(Dataset entries)
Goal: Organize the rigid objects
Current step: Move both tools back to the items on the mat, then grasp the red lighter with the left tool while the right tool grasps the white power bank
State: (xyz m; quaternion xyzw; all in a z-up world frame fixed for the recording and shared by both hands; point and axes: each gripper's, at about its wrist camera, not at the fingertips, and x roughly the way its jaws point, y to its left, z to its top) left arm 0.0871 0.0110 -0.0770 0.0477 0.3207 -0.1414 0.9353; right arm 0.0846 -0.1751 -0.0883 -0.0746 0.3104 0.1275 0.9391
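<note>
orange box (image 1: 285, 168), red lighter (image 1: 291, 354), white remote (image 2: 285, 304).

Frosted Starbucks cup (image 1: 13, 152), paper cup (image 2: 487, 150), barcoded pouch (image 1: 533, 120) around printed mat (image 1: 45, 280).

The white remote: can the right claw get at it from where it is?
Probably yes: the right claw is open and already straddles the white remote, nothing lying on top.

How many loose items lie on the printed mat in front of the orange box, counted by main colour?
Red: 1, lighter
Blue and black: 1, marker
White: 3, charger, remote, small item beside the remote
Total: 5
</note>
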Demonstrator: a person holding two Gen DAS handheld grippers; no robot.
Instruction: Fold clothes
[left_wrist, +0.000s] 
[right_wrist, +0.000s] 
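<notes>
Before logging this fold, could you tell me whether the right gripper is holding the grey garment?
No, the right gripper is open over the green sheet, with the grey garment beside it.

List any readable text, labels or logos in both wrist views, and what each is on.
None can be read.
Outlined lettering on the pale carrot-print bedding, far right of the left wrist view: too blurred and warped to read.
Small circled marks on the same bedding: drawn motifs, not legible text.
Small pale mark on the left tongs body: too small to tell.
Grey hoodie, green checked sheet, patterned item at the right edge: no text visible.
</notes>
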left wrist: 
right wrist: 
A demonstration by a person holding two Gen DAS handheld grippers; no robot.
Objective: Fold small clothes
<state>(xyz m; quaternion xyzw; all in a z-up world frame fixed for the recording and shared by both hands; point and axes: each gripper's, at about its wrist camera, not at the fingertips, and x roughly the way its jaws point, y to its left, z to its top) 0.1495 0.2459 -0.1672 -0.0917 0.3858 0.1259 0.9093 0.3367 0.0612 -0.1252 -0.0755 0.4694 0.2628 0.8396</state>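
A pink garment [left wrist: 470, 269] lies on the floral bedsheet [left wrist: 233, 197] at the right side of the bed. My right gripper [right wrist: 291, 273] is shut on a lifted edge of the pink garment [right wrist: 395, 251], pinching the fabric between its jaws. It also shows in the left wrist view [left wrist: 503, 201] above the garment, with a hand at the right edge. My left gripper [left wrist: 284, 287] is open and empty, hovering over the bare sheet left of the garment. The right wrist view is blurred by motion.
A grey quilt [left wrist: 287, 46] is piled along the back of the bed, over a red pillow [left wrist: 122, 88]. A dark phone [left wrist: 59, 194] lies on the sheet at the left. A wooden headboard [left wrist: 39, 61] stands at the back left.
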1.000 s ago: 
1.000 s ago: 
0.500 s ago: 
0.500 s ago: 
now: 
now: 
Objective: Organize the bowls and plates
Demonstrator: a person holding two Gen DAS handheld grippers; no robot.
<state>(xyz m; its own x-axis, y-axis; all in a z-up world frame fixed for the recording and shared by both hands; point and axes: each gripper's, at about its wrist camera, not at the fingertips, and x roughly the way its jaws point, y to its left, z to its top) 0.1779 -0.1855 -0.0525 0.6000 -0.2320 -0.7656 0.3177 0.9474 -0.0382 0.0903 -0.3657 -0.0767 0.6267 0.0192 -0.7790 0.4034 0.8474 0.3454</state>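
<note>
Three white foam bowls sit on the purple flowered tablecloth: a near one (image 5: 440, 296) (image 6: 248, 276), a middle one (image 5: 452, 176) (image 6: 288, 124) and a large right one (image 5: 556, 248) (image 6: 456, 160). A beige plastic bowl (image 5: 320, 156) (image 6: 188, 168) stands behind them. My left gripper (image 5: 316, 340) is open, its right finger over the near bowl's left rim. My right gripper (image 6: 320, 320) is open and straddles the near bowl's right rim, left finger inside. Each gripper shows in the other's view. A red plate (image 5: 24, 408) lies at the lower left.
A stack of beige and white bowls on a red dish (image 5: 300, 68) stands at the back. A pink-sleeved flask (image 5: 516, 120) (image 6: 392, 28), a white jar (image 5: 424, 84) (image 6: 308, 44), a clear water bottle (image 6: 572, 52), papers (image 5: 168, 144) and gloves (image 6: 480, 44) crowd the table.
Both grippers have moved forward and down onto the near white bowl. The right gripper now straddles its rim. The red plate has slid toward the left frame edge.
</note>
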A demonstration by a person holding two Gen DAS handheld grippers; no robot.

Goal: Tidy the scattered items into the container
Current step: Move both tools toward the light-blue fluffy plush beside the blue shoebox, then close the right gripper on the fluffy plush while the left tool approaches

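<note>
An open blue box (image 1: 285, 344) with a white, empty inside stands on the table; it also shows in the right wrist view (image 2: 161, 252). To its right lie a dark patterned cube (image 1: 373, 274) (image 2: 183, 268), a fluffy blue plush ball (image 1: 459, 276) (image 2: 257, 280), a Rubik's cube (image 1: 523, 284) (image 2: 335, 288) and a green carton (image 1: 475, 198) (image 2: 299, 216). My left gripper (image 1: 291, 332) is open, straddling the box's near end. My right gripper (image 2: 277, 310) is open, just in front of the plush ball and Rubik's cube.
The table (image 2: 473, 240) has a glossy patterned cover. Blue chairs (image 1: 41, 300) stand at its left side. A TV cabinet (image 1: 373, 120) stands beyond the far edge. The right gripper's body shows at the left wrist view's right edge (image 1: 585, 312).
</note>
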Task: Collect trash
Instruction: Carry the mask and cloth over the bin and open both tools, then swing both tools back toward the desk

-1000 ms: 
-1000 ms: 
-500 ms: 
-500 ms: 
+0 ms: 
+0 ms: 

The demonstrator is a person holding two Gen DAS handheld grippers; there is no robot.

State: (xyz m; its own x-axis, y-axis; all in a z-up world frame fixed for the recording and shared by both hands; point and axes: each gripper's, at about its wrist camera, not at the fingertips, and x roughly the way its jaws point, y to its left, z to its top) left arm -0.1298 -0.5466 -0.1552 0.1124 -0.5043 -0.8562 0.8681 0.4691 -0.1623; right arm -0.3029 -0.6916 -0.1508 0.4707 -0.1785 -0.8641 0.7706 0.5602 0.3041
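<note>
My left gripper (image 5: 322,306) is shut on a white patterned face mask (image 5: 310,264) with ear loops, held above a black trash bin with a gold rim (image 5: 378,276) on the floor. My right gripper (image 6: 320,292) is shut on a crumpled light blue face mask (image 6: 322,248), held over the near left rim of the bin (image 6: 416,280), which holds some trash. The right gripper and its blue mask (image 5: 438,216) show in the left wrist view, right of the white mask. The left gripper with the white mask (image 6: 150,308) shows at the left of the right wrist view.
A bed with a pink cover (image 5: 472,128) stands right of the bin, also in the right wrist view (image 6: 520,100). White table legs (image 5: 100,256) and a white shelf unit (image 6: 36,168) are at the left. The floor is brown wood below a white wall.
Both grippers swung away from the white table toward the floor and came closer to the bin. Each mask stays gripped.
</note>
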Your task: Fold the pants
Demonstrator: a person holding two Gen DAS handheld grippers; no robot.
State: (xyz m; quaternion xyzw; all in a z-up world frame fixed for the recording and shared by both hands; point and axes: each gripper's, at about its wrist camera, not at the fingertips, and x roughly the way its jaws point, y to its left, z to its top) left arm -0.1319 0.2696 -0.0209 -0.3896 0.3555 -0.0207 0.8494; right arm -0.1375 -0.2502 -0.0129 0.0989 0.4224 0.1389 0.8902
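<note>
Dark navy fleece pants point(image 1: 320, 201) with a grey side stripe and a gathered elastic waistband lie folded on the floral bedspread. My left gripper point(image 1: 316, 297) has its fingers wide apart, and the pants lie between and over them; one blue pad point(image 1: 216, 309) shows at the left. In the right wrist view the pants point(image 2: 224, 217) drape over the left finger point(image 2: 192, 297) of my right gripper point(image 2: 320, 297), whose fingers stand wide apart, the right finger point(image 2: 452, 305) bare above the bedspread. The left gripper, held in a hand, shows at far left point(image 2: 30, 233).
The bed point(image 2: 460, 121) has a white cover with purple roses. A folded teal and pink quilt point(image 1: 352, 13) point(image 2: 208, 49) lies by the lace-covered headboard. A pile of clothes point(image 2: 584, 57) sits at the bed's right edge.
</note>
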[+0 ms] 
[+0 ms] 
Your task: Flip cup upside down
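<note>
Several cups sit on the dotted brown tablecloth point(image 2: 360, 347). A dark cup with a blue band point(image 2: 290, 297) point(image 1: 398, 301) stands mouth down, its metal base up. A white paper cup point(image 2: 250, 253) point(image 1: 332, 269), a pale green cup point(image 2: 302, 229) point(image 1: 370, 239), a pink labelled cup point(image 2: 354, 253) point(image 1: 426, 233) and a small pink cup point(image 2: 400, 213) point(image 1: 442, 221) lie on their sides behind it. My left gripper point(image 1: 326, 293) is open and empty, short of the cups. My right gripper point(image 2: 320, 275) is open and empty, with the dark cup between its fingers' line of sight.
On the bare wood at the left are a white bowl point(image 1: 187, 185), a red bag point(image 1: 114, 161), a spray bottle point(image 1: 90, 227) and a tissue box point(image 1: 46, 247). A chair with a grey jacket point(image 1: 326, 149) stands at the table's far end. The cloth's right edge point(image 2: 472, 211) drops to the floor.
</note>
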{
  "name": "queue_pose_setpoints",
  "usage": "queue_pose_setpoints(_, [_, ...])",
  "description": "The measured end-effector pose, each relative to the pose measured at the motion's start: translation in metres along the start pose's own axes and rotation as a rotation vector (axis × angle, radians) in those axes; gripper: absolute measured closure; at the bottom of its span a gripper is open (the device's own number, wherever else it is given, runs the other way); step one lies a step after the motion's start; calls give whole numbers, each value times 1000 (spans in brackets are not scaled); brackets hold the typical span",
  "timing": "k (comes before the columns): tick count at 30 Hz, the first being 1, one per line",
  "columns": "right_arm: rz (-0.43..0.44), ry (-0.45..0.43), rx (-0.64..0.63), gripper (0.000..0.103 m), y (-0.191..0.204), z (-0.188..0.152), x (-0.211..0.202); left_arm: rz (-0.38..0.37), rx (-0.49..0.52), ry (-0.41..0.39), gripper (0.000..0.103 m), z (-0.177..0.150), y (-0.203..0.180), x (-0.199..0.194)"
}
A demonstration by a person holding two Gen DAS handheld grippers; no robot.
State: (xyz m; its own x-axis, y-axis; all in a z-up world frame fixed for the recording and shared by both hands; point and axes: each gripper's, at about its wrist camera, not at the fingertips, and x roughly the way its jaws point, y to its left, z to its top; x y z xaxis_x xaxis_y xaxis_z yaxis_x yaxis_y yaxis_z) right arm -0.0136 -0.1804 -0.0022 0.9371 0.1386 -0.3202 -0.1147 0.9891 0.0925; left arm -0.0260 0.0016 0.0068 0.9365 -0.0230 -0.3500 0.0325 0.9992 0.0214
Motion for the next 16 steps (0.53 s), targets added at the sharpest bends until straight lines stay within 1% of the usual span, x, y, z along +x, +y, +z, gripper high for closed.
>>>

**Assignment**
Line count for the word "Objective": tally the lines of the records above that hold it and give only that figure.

**Answer for the task**
2